TASK DETAILS:
In the data below, set down exactly the lines from the one containing "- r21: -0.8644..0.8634" up to and including the one containing "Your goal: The". Leave the pictures out.
——————
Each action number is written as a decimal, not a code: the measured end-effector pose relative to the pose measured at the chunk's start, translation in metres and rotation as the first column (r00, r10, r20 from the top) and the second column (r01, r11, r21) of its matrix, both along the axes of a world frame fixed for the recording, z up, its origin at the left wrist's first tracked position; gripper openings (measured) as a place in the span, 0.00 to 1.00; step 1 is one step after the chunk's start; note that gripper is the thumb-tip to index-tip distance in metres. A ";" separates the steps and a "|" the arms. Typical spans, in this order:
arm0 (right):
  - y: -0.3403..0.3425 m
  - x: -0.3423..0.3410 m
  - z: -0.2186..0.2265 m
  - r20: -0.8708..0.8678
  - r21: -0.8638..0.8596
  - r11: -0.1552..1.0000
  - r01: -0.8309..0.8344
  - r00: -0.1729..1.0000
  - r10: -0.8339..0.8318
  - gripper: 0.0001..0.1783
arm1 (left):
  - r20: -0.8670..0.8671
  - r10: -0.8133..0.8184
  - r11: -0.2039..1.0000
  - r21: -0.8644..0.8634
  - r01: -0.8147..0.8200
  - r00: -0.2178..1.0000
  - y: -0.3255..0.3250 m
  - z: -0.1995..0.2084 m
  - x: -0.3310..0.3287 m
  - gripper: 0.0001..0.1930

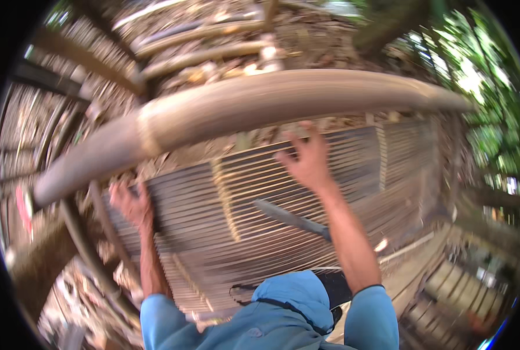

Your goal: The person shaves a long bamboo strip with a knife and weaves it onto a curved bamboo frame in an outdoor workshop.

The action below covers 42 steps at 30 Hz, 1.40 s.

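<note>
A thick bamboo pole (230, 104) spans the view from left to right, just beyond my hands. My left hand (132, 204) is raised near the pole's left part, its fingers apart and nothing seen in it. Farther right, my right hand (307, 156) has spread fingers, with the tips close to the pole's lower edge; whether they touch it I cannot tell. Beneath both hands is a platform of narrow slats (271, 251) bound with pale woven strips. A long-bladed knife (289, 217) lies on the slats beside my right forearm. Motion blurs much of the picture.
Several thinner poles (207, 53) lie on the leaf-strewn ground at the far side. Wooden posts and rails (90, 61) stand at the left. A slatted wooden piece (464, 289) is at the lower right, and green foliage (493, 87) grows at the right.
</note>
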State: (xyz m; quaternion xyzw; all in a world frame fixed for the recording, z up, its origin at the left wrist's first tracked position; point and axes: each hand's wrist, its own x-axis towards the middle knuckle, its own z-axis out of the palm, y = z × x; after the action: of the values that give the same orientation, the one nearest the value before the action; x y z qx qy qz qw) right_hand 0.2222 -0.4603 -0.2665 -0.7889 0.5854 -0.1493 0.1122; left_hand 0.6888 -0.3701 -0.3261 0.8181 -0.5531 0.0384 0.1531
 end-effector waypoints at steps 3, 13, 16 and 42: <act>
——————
EXERCISE OUTPUT:
  - r21: -0.8644..0.8634
  - r01: -0.8147..0.8200
  - r00: -0.2178..1.0000
  - y: -0.3255..0.3250 m
  - z: -0.1995..0.2084 m
  - x: -0.3310..0.3287 m
  - gripper: 0.0001..0.1930


Your goal: The person shaves a long bamboo strip with a knife and weaves it onto a curved bamboo frame in an outdoor workshop.

There is nothing more to add to this answer.